Um monte de mentiras
- Sinestesia Literária
- 8 de jun. de 2021
- 2 min de leitura
Por Milena Félix
Sinestesia Literária
Ela tinha acabado de construir um edifício enorme. Uma casa dos sonhos, feita com o suor de anos de esforço e de pensamento fixo naquela missão. Tudo havia sido cuidadosamente pensado e planejado. Agora, que enfim estava pronto, ela contemplava o trabalho de uma vida. Aquela casa era seu castelo, a própria realização dos seus sonhos.

Era uma delícia admirar cada detalhe da construção. O piso chique, bem limpinho e brilhante. Os móveis de luxo, as roupas no armário, tudo era novo. Ela tinha deixado tudo organizado e cheiroso.
O espaço todo causava nela uma sensação de dever cumprido. Finalmente, as coisas estavam dando certo. Dentro daquelas paredes, ela estaria segura de toda a desaprovação. Debaixo daquele teto, haveria proteção do frio e da chuva que a vida fazia questão de derramar sobre ela. Sobre aquele piso, ela poderia se erguer forte e se afirmar para o mundo. Os móveis elegantes garantiam sua sensação de dignidade. A decoração da casa a fazia se lembrar de que era livre para personalizar a vida como quisesse.
Mas algo a incomodava naquela construção. A cada dia, as coisas pendiam um pouco. O chão afundava, como se estivesse caindo. A parede ficou torta, e os móveis não paravam em pé muito bem. Algo estava errado. Mas, como tudo aquilo era tão importante, ela fazia vista grossa: continuava contemplando, sorrindo e se apoiando no que havia construído para si mesma.
Lá no fundo, ela sabia a verdade. Se não sabia, desconfiava. E se sabia, fingia que não tinha a menor ideia. Era algo latente, que lhe tirava o sono à noite e não a deixava se levantar da cama pela manhã. "Não dá para negar para sempre", uma voz lhe dizia quando vinham os momentos de sobriedade. Mas, em geral, ela se esforçava para ficar inebriada o bastante pela ideia da casa, para não assumir o que estava por vir – o fato é que tudo aquilo em que ela se apoiava se tratava de uma construção de areia, e que estava fadada a ruir.
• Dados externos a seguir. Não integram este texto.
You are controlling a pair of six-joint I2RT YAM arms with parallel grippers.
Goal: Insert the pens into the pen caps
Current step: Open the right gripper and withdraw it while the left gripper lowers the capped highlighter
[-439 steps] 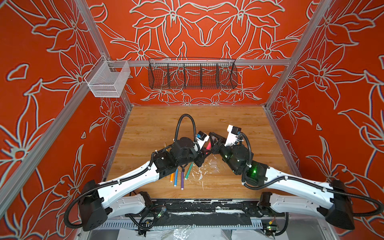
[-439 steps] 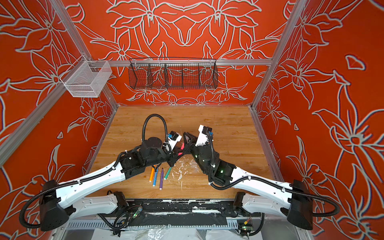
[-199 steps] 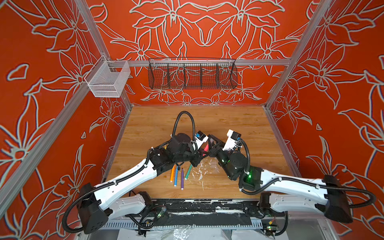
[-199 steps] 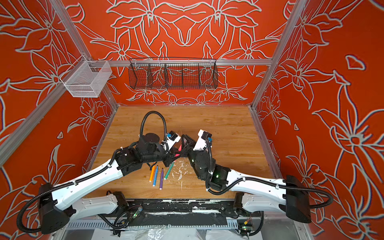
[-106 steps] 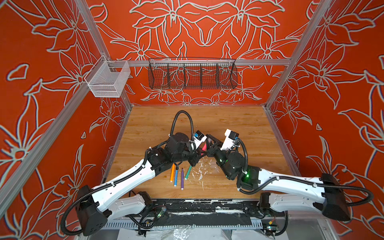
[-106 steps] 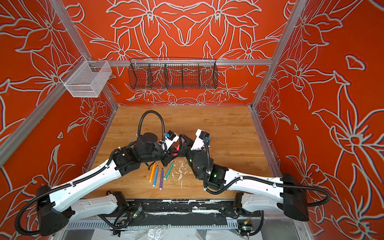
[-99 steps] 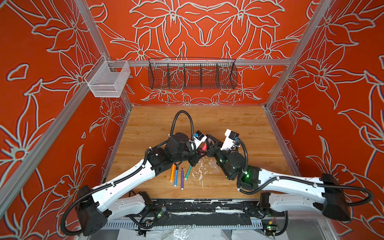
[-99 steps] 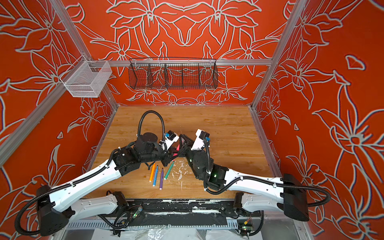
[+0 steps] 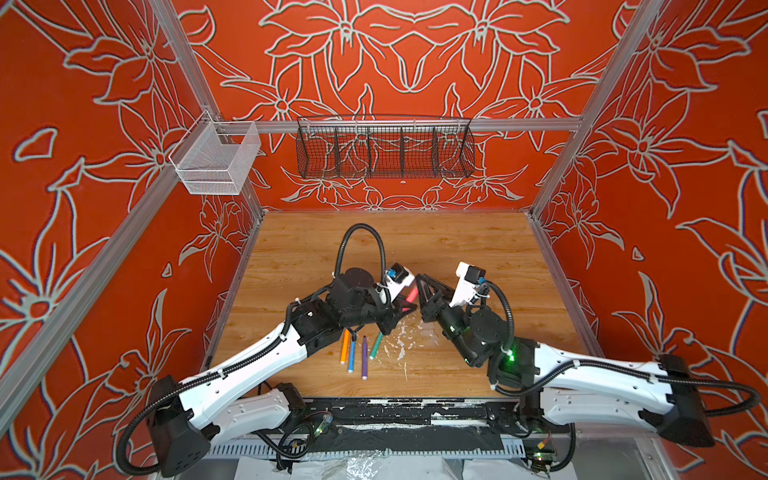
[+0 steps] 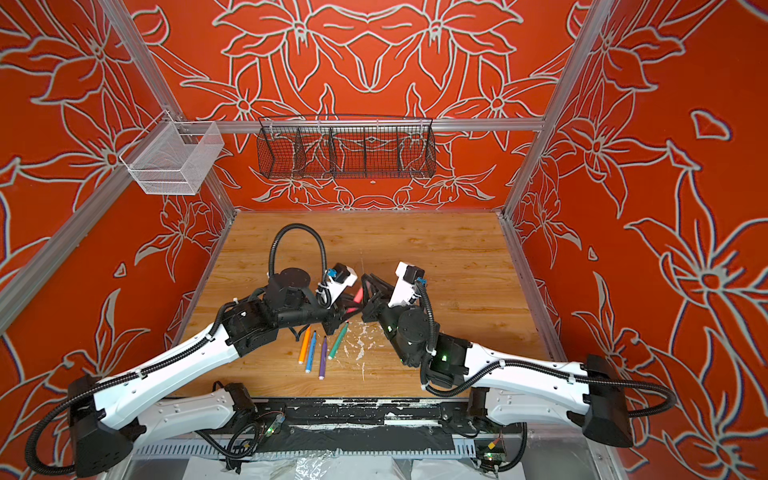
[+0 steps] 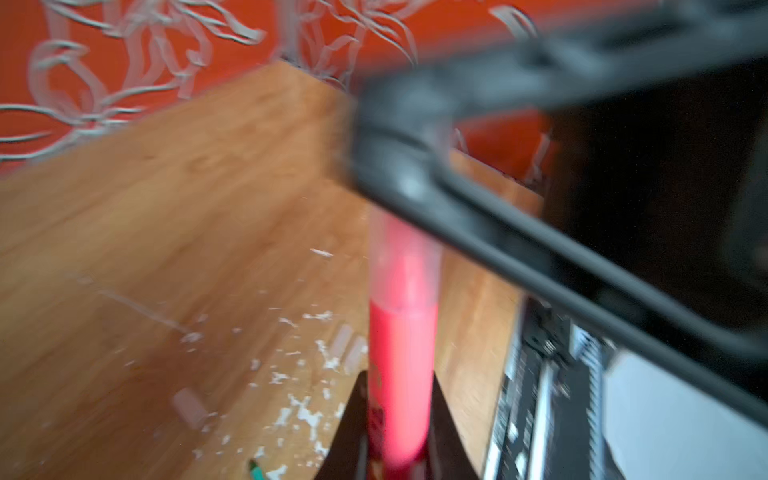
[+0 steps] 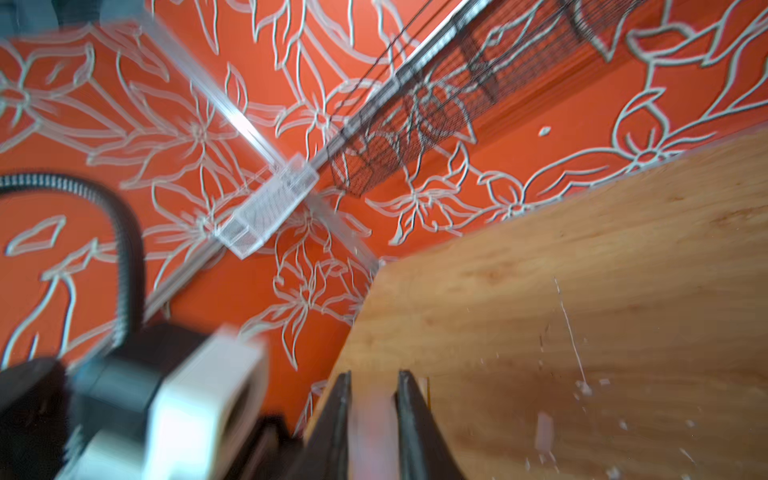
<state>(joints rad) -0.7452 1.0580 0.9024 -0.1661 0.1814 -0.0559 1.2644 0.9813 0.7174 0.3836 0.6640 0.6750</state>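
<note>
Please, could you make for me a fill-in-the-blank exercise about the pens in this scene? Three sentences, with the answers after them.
1. The left gripper is shut on the ____ felt-tip pen, which wears a clear plastic cap.
2. ____ other thin felt-tip pens lie loose on the wooden table.
3. In both top views, the purple pen lies between the blue pen and the ____ one.
Missing words: red-pink; four; green.
</note>
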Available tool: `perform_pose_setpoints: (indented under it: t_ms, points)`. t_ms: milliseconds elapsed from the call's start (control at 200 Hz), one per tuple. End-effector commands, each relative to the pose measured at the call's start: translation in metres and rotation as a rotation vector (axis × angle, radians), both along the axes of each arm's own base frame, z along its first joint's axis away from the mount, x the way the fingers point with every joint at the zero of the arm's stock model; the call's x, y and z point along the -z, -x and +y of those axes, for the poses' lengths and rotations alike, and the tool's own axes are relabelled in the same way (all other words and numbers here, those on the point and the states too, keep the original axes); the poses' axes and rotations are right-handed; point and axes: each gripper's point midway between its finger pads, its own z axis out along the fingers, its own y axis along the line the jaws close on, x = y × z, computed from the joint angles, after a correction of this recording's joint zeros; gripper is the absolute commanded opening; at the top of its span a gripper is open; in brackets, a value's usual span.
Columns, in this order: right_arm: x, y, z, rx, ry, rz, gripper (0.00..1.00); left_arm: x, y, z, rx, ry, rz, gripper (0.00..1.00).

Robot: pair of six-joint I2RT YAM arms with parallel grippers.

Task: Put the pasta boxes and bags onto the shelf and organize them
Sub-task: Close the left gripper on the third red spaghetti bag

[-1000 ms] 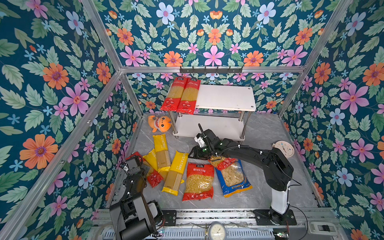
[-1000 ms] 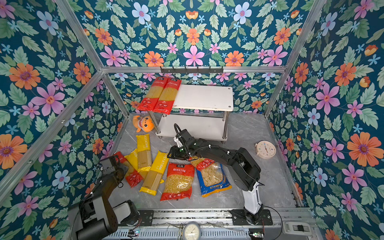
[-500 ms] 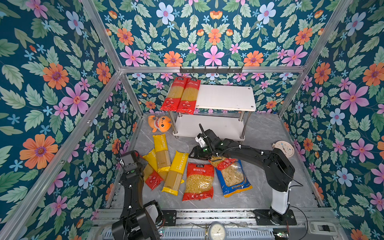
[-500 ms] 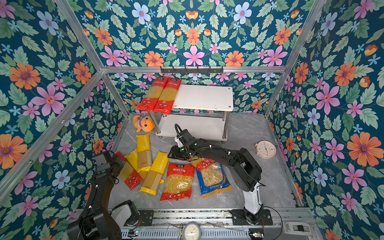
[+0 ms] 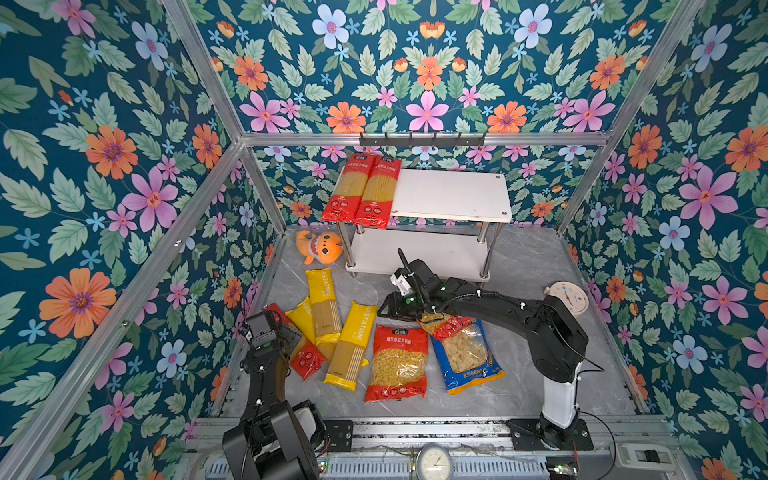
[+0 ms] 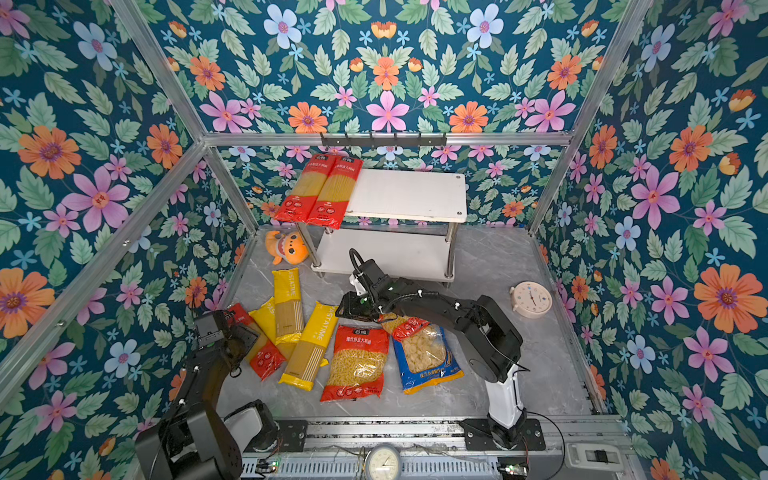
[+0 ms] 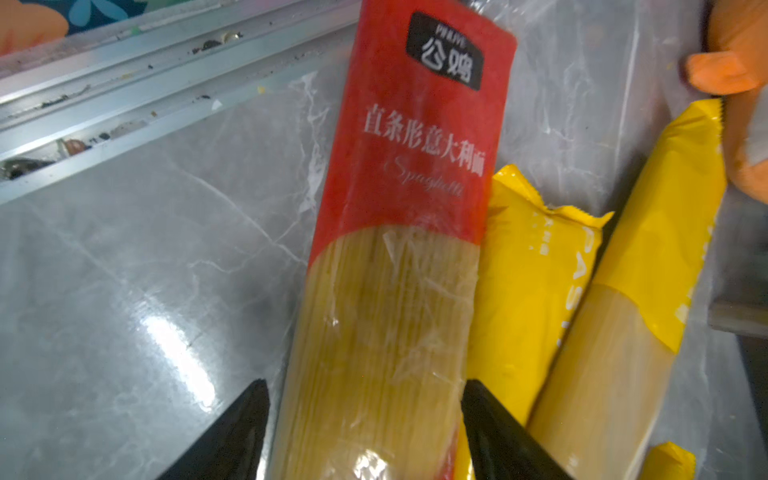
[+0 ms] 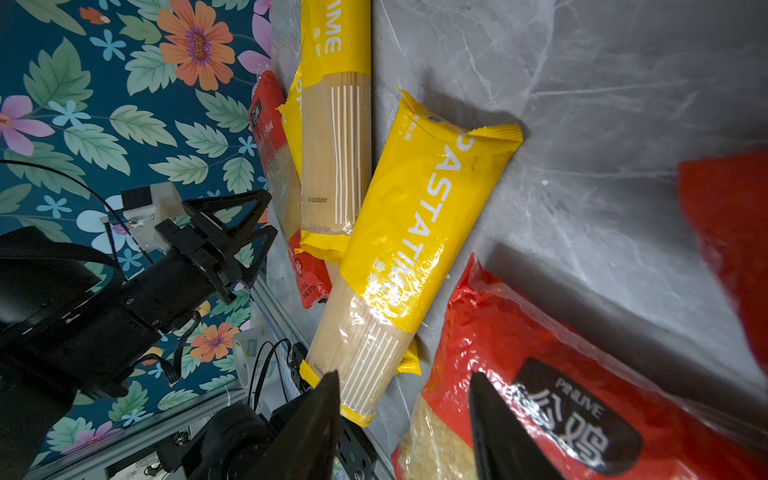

Uma mentira. Na verdade, um monte de mentiras. Paredes que não eram de concreto, mas de material que não se sustenta. Um piso fraco e suspenso. Um teto falso, sob o qual ela colocou móveis de luxo.
A verdade é que ela nunca quis casa. Nunca quis teto, nem parede, nem concreto, muito menos areia, e nunca quis luxo, nem nada do que tinha. Ela construiu de maneira tão descuidada porque construiu com pressa. Sem ajuda, quando precisava de um teto sobre sua cabeça. Ela fugiu para um deserto e construiu uma casa lá. O que mais poderia fazer? Apressada, antes que outra tempestade viesse. E fingiu, por todo o tempo que pôde, que aquilo não ia desmoronar.
As bases de sua construção eram instáveis. Obscuras. Tudo o que construiu na vida foi colocado em cima de coisas mal resolvidas, de insegurança e abuso, de dor e indignidade, de baixa autoestima e desesperança, de extrema pequenez.
E o que restava a ela fazer?
Quando assumiu o que tentava esconder, decidiu, por si só, derrubar todo o castelo. Desceu do monte de areia e ficou, mais uma vez, desabrigada no deserto.